+++ Records provided +++
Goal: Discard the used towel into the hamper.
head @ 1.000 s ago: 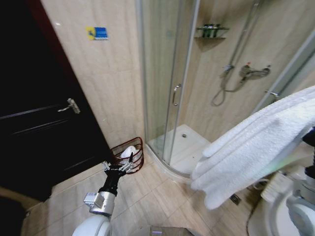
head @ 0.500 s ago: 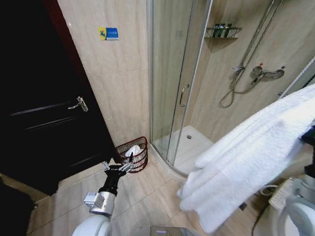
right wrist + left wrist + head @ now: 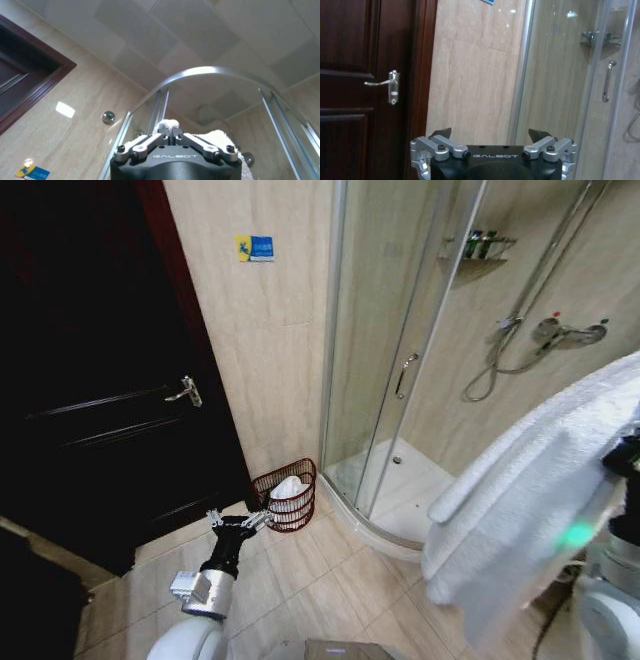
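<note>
The soft, limp, bulky towel (image 3: 530,510) is held pinched at a fold in the closed right pincer (image 3: 171,139), its length hanging free, while the left pincer (image 3: 240,521) is kept open and empty near the hamper (image 3: 287,500).

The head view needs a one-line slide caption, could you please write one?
Right gripper holds a white terry towel aloft while the round reddish-brown wire hamper waits by the shower.

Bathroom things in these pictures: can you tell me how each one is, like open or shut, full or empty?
Towel: hanging, pinched in the right hand.
Right hand: shut on the towel, held high.
Left hand: open, empty, held low in front of the robot.
Hamper: upright on the floor by the wall, something white already inside.
Door: shut.
Shower door: shut.
</note>
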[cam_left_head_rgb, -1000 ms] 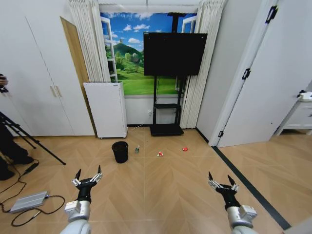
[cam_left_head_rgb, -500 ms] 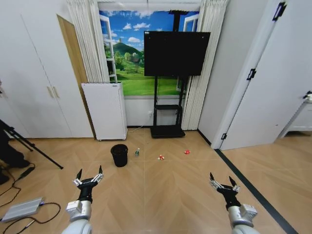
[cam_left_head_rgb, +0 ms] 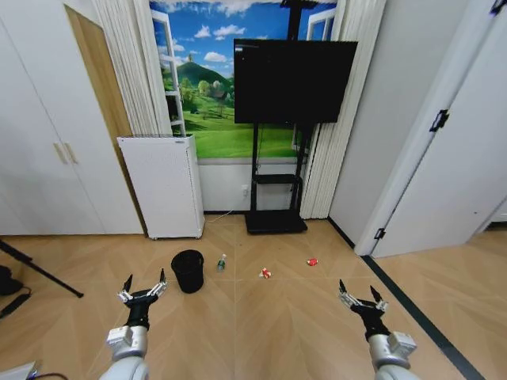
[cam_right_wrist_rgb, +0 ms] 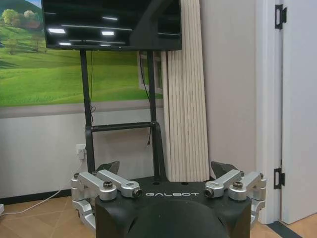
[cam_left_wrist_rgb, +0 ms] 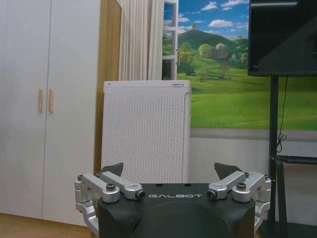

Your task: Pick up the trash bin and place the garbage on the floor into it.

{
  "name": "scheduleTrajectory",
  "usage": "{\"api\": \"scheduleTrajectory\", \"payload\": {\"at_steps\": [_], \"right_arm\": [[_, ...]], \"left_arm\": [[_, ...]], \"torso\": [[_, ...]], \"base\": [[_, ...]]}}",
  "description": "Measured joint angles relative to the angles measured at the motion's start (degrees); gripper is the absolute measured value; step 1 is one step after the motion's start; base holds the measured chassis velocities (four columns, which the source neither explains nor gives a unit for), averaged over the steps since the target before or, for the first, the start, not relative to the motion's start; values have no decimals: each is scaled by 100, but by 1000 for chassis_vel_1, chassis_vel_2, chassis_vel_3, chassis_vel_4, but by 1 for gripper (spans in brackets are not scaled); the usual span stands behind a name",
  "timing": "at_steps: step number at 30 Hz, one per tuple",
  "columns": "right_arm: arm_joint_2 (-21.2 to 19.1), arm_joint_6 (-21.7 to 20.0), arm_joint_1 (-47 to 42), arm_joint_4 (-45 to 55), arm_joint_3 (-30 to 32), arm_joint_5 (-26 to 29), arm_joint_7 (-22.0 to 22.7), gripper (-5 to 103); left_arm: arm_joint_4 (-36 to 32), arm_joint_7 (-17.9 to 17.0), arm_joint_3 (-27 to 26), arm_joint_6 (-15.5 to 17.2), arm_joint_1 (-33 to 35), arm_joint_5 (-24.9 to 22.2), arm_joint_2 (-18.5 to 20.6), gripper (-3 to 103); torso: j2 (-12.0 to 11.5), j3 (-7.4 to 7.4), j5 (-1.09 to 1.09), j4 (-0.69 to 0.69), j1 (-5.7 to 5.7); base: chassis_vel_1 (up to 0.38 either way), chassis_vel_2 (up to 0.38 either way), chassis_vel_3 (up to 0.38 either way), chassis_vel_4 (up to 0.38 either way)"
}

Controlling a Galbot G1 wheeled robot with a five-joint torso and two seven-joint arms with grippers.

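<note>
Left tool [cam_left_head_rgb: 143, 284] is held low over the floor [cam_left_head_rgb: 261, 324], fingers spread wide, gripping nothing. Right tool [cam_left_head_rgb: 357, 294] is level with it on the far side, likewise spread and empty. The bin [cam_left_head_rgb: 188, 271] stands upright just ahead of the left tool, slightly toward the right one. The bottle [cam_left_head_rgb: 221, 262] lies just beyond the bin. One red wrapper [cam_left_head_rgb: 264, 273] lies ahead between the tools; a second [cam_left_head_rgb: 312, 261] is ahead of the right tool. White appliance [cam_left_head_rgb: 162, 187] stands against the wall behind the bin.
</note>
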Motion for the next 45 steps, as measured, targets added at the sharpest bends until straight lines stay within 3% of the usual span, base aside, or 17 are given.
{"api": "scheduleTrajectory", "payload": {"at_steps": [2,6,8,9,11,13,16,19,21,24,27,31,34,37,38,41,45], "right_arm": [[3,16,0,5,-2,12,5,100],[5,25,2,7,-6,32,7,100],[5,46,3,7,-3,36,10,100],[6,52,6,5,-5,38,10,100],[6,58,6,-4,-5,39,10,100],[6,94,14,-42,-7,38,9,100],[8,106,30,-79,-24,38,6,100],[11,115,57,-111,-48,29,7,100],[16,117,79,-136,-74,20,8,100],[19,117,110,-166,-103,22,13,100],[16,117,132,-213,-128,27,5,100],[15,165,175,-269,-155,26,10,100],[16,280,233,-341,-205,-21,60,100],[21,326,250,-365,-212,-31,69,100],[23,364,268,-391,-230,-34,68,100],[24,406,272,-422,-244,-49,65,100],[26,453,288,-461,-285,-49,59,100]], "left_arm": [[-2,1,-6,-7,6,0,0,100],[-3,0,-9,-15,9,0,2,100],[-1,3,-4,-16,8,0,2,100],[-2,-1,-5,-16,2,0,3,100],[0,-1,-3,-17,2,1,3,100],[26,3,3,-17,-10,2,7,100],[44,1,4,-18,-25,3,11,100],[74,2,8,-17,-45,3,14,100],[91,1,9,-17,-64,3,20,100],[122,0,13,-9,-88,2,30,100],[149,0,20,4,-114,1,33,100],[171,-11,40,22,-136,-20,34,100],[181,-51,59,65,-156,-84,33,100],[181,-72,70,144,-167,-134,29,100],[181,-79,69,161,-174,-143,29,100],[188,-104,74,174,-174,-142,29,100],[212,-118,83,178,-173,-132,24,100]], "torso": [[1,0,-9,-2,0],[0,0,6,1,0],[1,-1,-11,-2,0],[1,0,2,-1,0],[0,0,6,-1,0],[2,-1,-10,-2,-2],[1,-1,4,-1,-2],[2,-1,-10,-2,-2],[1,-1,4,-1,-2],[2,-1,-9,-2,-2],[1,0,1,-1,-2],[2,-1,-8,-2,-2],[0,1,3,2,3],[0,1,-10,-3,4],[-1,1,7,3,5],[-1,0,-7,0,3],[-56,-35,-2,5,-25]], "base": [[-369,366,369,-383],[-350,376,343,-371],[-342,359,342,-350],[-345,357,332,-339],[-338,360,335,-339],[-349,326,356,-345],[-359,352,355,-348],[-354,359,354,-360],[-351,353,358,-357],[-357,349,359,-356],[-339,362,351,-352],[-325,342,356,-343],[-296,334,336,-308],[-228,213,188,-225],[-118,155,87,-29],[-96,59,38,-22],[41,-58,-56,34]]}}
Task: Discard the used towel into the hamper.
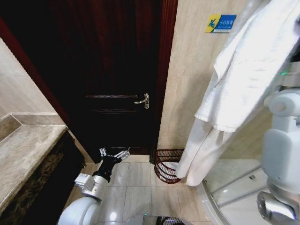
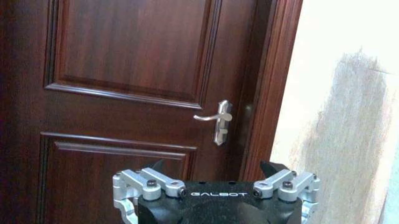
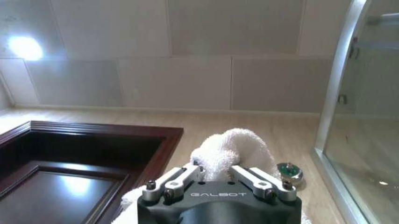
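Right gripper (image 3: 217,179) raised high, fingers (image 3: 181,177) clamped on the white fluffy towel (image 1: 243,75), draped long so its lower end hung just above the round reddish-brown wire hamper (image 1: 165,165) on the floor beside the dark door; left gripper (image 1: 115,153) low, idle, fingers wide

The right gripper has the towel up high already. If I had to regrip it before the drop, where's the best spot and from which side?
Judging by the head view, the towel hangs long from the right gripper, its tail reaching the hamper. Regrip probably at the bunched top fold, just under the present hold, coming from the open door side. The left gripper sits low, open.
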Tool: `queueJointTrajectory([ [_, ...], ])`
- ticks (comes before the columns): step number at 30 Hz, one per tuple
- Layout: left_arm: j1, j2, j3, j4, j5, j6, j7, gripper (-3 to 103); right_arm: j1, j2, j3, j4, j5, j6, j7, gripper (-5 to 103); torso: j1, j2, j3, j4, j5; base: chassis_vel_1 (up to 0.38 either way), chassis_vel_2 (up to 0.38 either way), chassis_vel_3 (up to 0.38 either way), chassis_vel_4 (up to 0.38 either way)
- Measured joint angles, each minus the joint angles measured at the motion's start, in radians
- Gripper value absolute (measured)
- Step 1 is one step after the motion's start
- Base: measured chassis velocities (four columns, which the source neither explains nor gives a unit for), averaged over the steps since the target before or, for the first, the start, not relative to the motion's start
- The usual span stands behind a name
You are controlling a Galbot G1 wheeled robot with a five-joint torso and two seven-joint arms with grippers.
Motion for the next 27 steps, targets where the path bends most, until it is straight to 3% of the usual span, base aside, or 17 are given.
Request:
queueJointTrajectory([
  [15,0.000,0.000,0.000,0.000,0.000,0.000,0.000,100,0.087,0.063,-0.039,-0.042,-0.028,0.000,-0.004,8,0.000,0.000,0.000,0.0000,0.0000,0.000,0.000,0.000,0.000],
  [27,0.000,0.000,0.000,0.000,0.000,0.000,0.000,100,0.104,0.203,-0.080,-0.097,-0.110,0.030,-0.029,8,0.000,0.000,0.000,0.0001,-0.0003,0.000,0.000,0.000,0.000],
])
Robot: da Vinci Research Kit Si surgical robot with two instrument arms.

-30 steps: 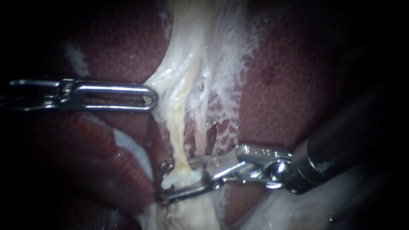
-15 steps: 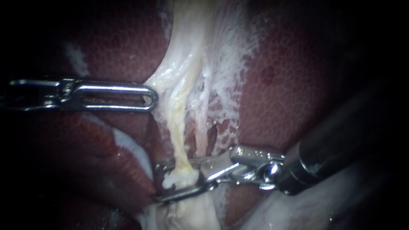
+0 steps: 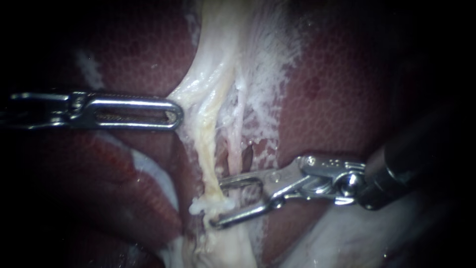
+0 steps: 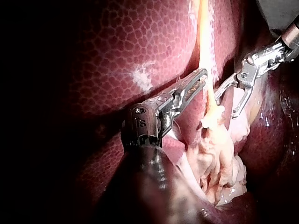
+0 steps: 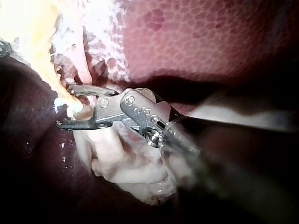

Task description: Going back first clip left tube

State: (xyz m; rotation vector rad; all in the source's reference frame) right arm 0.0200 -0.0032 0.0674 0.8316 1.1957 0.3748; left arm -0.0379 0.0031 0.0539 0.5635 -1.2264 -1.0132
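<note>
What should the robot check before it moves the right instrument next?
1. Jaws of the right instrument open: ok, a gap shows between them.
2. Those jaws free of the tube: not ok, the tube's white lump sits between their tips.
3. A clip on the tube: cannot tell, none shows clearly.
4. The left instrument out of the way: ok, it lies further along the tube, apart from the right instrument.
5. Both instruments in view: ok.
</note>
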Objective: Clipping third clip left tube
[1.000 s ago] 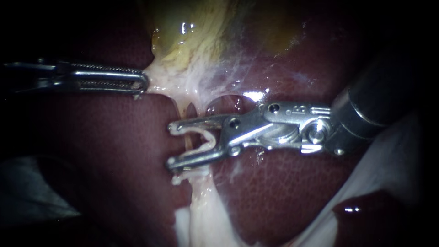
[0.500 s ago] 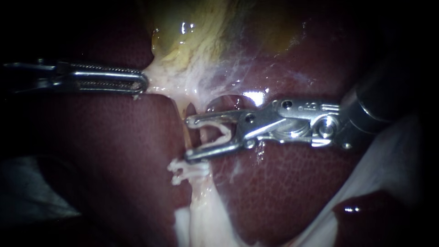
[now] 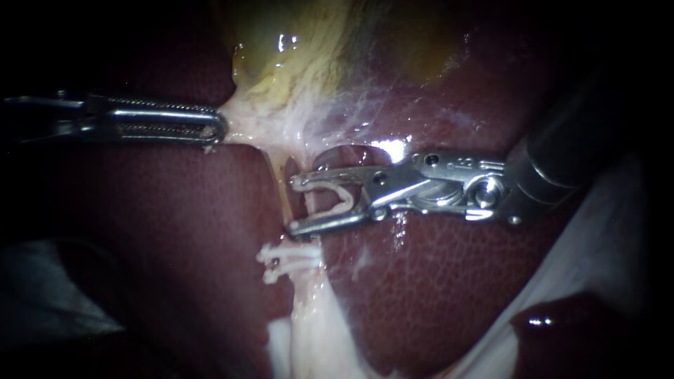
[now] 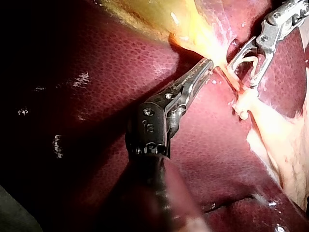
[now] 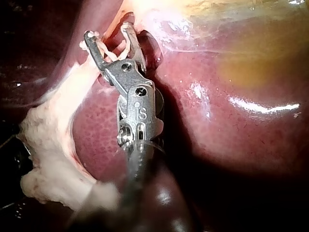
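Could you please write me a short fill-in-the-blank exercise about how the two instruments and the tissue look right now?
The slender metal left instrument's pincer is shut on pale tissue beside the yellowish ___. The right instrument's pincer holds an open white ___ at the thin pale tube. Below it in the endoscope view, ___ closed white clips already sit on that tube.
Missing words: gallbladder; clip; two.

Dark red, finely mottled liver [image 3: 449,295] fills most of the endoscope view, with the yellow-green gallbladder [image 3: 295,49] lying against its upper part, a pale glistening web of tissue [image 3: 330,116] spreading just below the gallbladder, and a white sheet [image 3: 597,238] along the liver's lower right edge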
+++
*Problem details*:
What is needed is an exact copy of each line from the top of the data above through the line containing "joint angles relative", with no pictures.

*Output for this exercise*:
Goal: Discard the used towel into the hamper.
head @ 1.000 s ago: 
head @ 0.500 s ago: 
right wrist + left wrist + head @ now: 
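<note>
The soft, limp, bulky towel (image 3: 530,510) is held pinched at a fold in the closed right pincer (image 3: 171,139), its length hanging free, while the left pincer (image 3: 240,521) is kept open and empty near the hamper (image 3: 287,500).

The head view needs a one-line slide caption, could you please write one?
Right gripper holds a white terry towel aloft while the round reddish-brown wire hamper waits by the shower.

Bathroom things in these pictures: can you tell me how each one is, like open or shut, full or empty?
Towel: hanging, pinched in the right hand.
Right hand: shut on the towel, held high.
Left hand: open, empty, held low in front of the robot.
Hamper: upright on the floor by the wall, something white already inside.
Door: shut.
Shower door: shut.
</note>
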[cam_left_head_rgb, -1000 ms] 
[cam_left_head_rgb, -500 ms] 
[cam_left_head_rgb, +0 ms] 
[cam_right_wrist_rgb, +0 ms] 
[cam_left_wrist_rgb, +0 ms] 

Your task: Pick up the trash bin and place the garbage on the floor into it.

{
  "name": "scheduleTrajectory",
  "usage": "{\"api\": \"scheduleTrajectory\", \"payload\": {\"at_steps\": [_], \"right_arm\": [[_, ...]], \"left_arm\": [[_, ...]], \"torso\": [[_, ...]], \"base\": [[_, ...]]}}",
  "description": "Measured joint angles relative to the angles measured at the motion's start (degrees); gripper is the absolute measured value; step 1 is one step after the motion's start; base holds the measured chassis velocities (four columns, which the source neither explains nor gives a unit for), averaged over the steps since the target before or, for the first, the start, not relative to the motion's start; values have no decimals: each is scaled by 100, but by 1000 for chassis_vel_1, chassis_vel_2, chassis_vel_3, chassis_vel_4, but by 1 for gripper (spans in brackets are not scaled); the usual span stands behind a name",

Nothing remains to be answered in this exercise.